What will you see, where will you go, how will you connect with your natural world over the next 12 months? A first adventure to the Rocky Mountain West? A float trip through an Alaska wilderness? Kudu hunting in Namibia? A return to the woodlot where your dad shot his first whitetail?
Time waits for no one. Whether we sit and wait or jump and go, the world keeps on turning. Tectonic plates shift, water flows, winds blow, plants grow, animals live and die and so do we. The longer we wait, the more challenges, accomplishments, joys and adventures we miss.
“Go while you are able.” This is the recommendation of hunting consultant Jack Atcheson & Sons. Too many of their clients regret postponing grand adventures when they realize they no longer have the physical ability to conduct them. Don’t make this mistake.
Start planning, living and saving now in order to do as much as you can as soon as you can.

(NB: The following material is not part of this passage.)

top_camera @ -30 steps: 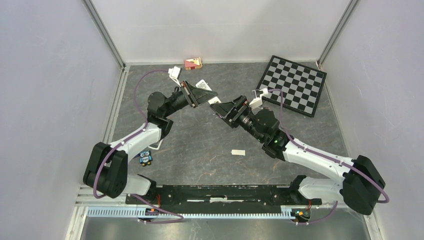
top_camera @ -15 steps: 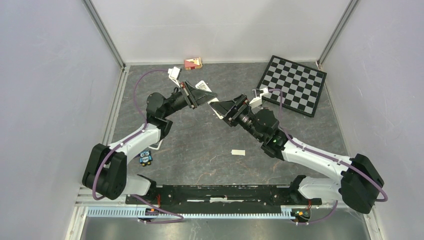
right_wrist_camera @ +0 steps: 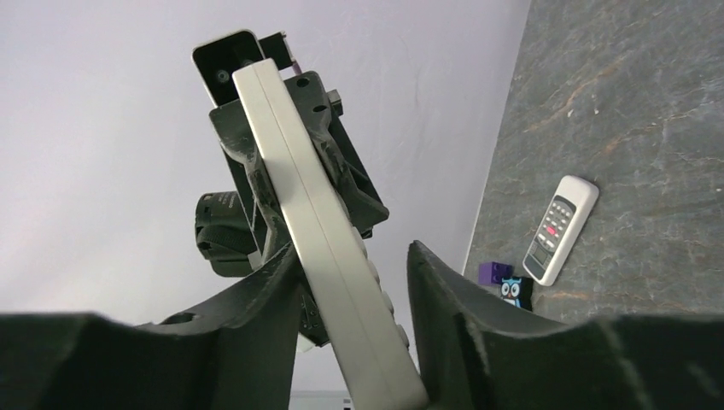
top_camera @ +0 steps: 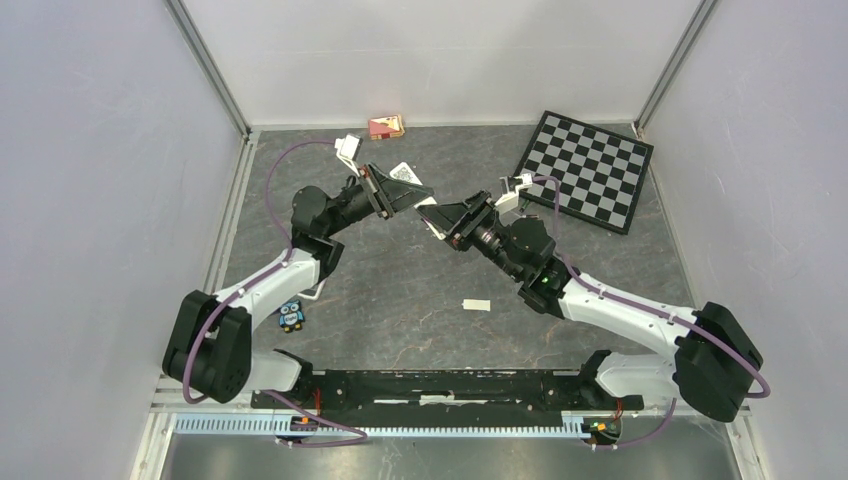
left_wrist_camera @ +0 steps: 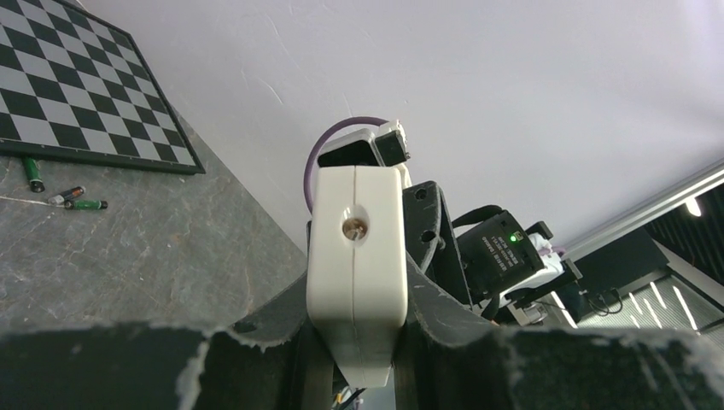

If you are young without responsibilities for a family, consider becoming a hunting or fishing guide. Rest assured you won’t make much money, but you’ll live adventures that your clients will be paying thousands of dollars to share. If you’re married, include your spouse in your outdoor fun. Share hunting, fishing and camping. If you have kids, take them. Something as simple as a camping trip to a bluegill pond or a rabbit hunt on the old farm is to a child as grand an adventure as a safari to the wilds of Africa. Use such trips to develop your outdoor skills.
If you hope to someday hunt Dall sheep or Cape buffalo, set goals and deadlines. Give up unnecessary expenses like tobacco, booze, 1,000 network satellite TV, $5 designer coffees and $200 running shoes. Live simply, eat well, exercise and save your dollars for some real living — outdoor living. Outdoor adventures.
The Earth is a rare and magical place. It is filled with wonders. And it’s our home. We have as much right as any other creature to explore, swim, run, see, smell, taste, fish, hunt and indulge in the natural world.
So get moving.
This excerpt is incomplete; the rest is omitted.